» WHAT THIS TASK INVOLVES
Pictures excluded, copy all of the data below exactly.

· · ·

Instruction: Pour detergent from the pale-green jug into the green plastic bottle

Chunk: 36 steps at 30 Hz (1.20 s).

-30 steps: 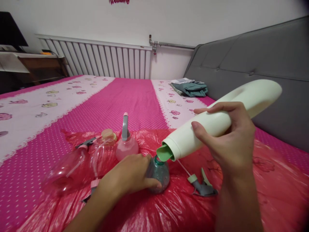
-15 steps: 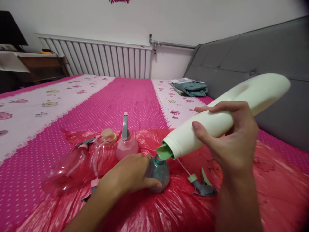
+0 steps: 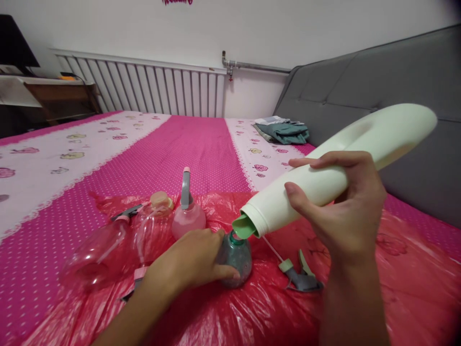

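My left hand [image 3: 198,259] is wrapped round a small clear green spray bottle [image 3: 237,262], which stands upright with its neck uncovered. In my right hand [image 3: 338,202] is a large pale green detergent jug [image 3: 298,202], tilted with its bottom end raised to the right. The jug's green pouring spout [image 3: 243,227] sits right over the small bottle's mouth. I cannot make out any liquid stream. To the right of the bottle, a grey and green trigger sprayer head [image 3: 300,276] with a thin tube lies on the red plastic sheet [image 3: 252,317].
Left of my hand lie clear pink spray bottles [image 3: 97,254], and a round pink spray bottle [image 3: 189,221] stands behind it. A peach cap [image 3: 161,198] is nearby. Folded clothes [image 3: 284,130] rest by the grey headboard [image 3: 360,77]. A radiator [image 3: 144,86] lines the wall.
The jug's raised bottom end has tipped up very slightly. The view has shifted a little; both hands keep their grip and the bottle stays in place.
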### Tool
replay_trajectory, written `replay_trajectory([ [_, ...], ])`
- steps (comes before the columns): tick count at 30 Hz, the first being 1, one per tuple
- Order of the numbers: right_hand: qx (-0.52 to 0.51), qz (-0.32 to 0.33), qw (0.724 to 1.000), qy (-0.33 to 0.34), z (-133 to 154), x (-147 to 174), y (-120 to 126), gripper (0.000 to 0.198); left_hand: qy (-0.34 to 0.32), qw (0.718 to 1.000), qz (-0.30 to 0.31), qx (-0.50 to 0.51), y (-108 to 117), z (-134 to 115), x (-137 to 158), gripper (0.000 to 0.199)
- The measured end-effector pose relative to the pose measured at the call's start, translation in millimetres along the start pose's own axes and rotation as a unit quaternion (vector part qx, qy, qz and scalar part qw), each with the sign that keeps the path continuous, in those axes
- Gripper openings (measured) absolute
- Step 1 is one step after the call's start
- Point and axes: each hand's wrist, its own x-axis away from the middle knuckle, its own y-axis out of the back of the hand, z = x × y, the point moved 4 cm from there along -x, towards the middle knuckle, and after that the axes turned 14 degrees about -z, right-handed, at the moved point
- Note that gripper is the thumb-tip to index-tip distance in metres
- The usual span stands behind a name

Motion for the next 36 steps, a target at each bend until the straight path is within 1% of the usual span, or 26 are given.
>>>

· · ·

» WRITTEN ANSWER
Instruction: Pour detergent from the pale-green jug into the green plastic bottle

Chunk: 36 steps at 30 Hz (1.20 s).

-30 steps: 
-15 steps: 
+0 steps: 

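My left hand [image 3: 198,259] is wrapped round a small clear green spray bottle [image 3: 237,262], which stands upright with its neck uncovered. In my right hand [image 3: 338,202] is a large pale green detergent jug [image 3: 298,202], tilted with its bottom end raised to the right. The jug's green pouring spout [image 3: 243,227] sits right over the small bottle's mouth. I cannot make out any liquid stream. To the right of the bottle, a grey and green trigger sprayer head [image 3: 300,276] with a thin tube lies on the red plastic sheet [image 3: 252,317].
Left of my hand lie clear pink spray bottles [image 3: 97,254], and a round pink spray bottle [image 3: 189,221] stands behind it. A peach cap [image 3: 161,198] is nearby. Folded clothes [image 3: 284,130] rest by the grey headboard [image 3: 360,77]. A radiator [image 3: 144,86] lines the wall.
The jug's raised bottom end has tipped up very slightly. The view has shifted a little; both hands keep their grip and the bottle stays in place.
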### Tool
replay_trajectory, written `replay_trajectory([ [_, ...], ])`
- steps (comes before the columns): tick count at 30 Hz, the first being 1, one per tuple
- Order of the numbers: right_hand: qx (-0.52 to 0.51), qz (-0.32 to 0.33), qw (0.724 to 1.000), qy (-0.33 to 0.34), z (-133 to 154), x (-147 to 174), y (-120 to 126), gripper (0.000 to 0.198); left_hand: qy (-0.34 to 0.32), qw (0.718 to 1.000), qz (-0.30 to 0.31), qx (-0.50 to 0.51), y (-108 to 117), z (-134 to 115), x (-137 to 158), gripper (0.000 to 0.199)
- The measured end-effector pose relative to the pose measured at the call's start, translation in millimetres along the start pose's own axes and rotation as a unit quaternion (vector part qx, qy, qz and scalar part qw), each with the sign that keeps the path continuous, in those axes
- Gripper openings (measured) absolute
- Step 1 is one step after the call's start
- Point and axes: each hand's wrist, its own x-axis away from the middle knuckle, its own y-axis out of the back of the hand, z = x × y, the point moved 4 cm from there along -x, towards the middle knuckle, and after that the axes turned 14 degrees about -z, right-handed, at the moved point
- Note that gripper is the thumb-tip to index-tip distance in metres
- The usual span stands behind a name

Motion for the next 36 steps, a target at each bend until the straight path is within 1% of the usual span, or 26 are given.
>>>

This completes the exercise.